I have a podiatrist that consistently bills 11055/56 w/11721 for his Medicare patients.  I have not been able to get Medicare to pay for the 11055/56 no matter how I code them.  I continually get a denial for modifier invalid or missing.  My understanding is that it should be coded this way:

11055 -Q9 (RT, LT or 50) 
DX:  110.1, 703.8, 440.22(or 250...)  

11721 - 59,Q9
DX:  110.1, 703.8, 440.22 (or 250...)

Medicare will pay the 11721 but deny the 11055 every single time.

What am I missing?  Do I need to use 729.5 also?  Is it the RT, LT, 50 modifiers that are incorrect?
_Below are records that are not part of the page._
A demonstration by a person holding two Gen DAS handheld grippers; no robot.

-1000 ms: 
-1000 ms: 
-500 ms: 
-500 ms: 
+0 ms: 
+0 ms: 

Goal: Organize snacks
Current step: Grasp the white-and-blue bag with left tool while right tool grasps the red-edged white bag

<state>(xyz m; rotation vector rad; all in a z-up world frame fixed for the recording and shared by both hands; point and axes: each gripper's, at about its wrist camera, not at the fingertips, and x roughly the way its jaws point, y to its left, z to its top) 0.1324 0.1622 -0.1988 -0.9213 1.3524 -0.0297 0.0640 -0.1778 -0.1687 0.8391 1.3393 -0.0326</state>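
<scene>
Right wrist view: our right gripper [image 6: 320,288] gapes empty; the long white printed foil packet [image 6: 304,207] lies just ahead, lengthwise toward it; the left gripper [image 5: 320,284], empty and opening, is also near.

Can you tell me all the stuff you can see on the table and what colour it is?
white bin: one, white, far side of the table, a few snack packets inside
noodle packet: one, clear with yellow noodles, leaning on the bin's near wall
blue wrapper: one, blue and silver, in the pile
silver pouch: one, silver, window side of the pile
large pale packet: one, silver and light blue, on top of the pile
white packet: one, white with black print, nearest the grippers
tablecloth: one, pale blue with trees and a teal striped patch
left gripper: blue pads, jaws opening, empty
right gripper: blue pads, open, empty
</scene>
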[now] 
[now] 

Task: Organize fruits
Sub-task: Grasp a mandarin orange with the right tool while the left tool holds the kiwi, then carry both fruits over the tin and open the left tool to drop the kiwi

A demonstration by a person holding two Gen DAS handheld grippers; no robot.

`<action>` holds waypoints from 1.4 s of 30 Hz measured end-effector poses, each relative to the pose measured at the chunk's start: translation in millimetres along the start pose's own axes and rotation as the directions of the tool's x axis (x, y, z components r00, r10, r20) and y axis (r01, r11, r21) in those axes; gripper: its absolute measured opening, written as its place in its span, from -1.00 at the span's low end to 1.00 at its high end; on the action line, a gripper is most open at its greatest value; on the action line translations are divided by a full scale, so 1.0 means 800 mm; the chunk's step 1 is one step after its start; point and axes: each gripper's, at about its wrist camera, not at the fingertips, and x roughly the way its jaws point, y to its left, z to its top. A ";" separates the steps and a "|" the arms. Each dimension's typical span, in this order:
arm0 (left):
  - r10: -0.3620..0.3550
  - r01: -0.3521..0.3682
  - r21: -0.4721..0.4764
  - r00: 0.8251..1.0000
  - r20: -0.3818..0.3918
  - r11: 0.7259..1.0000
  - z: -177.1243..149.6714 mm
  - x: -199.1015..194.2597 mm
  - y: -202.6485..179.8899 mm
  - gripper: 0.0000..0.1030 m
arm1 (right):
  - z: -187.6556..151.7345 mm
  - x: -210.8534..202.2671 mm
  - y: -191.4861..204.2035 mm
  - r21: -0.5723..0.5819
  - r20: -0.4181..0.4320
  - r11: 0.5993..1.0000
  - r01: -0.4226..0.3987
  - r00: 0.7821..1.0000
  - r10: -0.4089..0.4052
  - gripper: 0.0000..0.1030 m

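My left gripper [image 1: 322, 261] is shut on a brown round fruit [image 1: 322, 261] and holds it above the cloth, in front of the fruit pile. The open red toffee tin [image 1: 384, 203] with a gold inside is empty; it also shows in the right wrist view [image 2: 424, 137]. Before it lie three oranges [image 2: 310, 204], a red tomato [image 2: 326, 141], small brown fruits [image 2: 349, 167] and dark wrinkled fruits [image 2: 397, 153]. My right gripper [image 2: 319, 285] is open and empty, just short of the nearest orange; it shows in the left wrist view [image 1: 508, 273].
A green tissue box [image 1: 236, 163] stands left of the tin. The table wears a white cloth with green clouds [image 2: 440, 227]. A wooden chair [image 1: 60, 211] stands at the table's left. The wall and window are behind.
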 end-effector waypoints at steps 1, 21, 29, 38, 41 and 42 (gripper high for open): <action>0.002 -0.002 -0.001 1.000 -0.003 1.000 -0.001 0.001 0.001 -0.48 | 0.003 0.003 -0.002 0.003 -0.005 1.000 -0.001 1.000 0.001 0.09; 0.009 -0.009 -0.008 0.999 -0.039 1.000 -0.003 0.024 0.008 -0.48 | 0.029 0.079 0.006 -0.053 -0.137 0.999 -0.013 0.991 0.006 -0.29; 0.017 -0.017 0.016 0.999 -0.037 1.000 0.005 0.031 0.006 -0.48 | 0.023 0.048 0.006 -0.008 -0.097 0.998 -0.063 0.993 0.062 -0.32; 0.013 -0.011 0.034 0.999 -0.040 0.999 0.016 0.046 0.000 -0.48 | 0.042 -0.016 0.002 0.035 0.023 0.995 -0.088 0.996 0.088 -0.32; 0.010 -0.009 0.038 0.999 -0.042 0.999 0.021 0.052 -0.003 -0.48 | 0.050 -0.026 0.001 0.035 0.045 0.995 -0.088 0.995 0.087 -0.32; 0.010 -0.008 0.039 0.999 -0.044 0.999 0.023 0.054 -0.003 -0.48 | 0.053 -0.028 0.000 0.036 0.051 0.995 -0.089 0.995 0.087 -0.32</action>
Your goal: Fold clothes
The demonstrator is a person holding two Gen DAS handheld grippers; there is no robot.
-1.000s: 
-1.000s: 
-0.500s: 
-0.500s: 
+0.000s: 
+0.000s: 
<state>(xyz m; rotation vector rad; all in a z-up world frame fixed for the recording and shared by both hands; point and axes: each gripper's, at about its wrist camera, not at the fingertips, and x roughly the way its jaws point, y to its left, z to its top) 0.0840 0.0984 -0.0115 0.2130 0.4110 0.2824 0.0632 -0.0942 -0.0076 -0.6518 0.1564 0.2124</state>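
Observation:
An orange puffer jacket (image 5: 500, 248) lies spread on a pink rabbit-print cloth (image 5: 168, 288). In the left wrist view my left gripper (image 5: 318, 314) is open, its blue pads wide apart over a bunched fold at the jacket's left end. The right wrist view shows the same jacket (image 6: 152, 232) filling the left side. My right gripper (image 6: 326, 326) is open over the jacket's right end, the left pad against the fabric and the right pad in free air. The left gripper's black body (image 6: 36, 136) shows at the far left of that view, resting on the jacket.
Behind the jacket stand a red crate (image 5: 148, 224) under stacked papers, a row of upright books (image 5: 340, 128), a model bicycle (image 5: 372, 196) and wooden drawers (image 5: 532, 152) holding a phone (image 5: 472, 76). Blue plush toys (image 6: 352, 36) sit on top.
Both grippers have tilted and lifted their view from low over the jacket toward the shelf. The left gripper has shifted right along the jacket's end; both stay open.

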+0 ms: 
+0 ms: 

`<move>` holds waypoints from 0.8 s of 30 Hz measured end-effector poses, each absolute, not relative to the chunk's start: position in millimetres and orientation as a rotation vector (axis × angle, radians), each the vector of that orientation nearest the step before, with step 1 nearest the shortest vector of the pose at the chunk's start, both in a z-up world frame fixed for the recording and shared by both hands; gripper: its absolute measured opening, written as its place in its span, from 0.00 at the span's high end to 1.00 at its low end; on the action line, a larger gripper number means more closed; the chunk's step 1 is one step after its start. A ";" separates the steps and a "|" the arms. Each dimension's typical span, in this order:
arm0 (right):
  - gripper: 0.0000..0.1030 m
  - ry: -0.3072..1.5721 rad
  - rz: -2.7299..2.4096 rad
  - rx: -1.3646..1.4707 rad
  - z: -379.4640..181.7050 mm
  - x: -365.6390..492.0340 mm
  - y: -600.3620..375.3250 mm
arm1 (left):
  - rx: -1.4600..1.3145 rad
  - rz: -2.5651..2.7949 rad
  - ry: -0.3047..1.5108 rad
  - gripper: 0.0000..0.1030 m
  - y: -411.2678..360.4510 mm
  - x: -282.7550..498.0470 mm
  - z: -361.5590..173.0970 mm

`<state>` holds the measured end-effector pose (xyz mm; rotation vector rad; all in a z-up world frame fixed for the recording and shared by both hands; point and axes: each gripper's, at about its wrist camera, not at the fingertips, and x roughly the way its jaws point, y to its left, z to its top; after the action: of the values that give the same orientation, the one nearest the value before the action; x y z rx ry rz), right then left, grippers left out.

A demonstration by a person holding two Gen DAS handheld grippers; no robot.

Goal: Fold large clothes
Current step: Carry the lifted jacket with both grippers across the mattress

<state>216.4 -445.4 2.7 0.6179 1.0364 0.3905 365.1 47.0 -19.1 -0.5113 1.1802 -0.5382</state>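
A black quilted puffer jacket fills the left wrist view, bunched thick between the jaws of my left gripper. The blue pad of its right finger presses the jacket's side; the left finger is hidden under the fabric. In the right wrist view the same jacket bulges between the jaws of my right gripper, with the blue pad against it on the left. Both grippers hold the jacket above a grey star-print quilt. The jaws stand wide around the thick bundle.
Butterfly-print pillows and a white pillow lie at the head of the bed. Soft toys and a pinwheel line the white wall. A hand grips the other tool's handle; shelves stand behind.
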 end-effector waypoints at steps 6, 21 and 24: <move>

Any help would be much appreciated.  **Note, our Medicare does not list 700 as a payable dx for the 11055 in the LCD


----------



## twoerpel (Mar 27, 2015)

*Routine Footcare*

Modifiers RT/LT and 50 are not appropriate for codes 11055-11057 "Excision Benign Hypertrophic Skin Lesions". You bill by total number of lesions debrided not per foot as the left and right foot are considered the same anatomical site.

When looking at the diagnosis to use for 11055-11057 keep in mind that Medicare states in the billing/coding guidelines for Routine Foot Care and Debridement of Nails that a provider should  "Report the ICD-9 code for which the service(s) is performed in the first position in the diagnosis field of the CMS 1500 claim form or electronic equivalent; report the systemic
condition(s) in the remaining positions. 

You wouldn't perform a debridement of a lesion for dx 110.1.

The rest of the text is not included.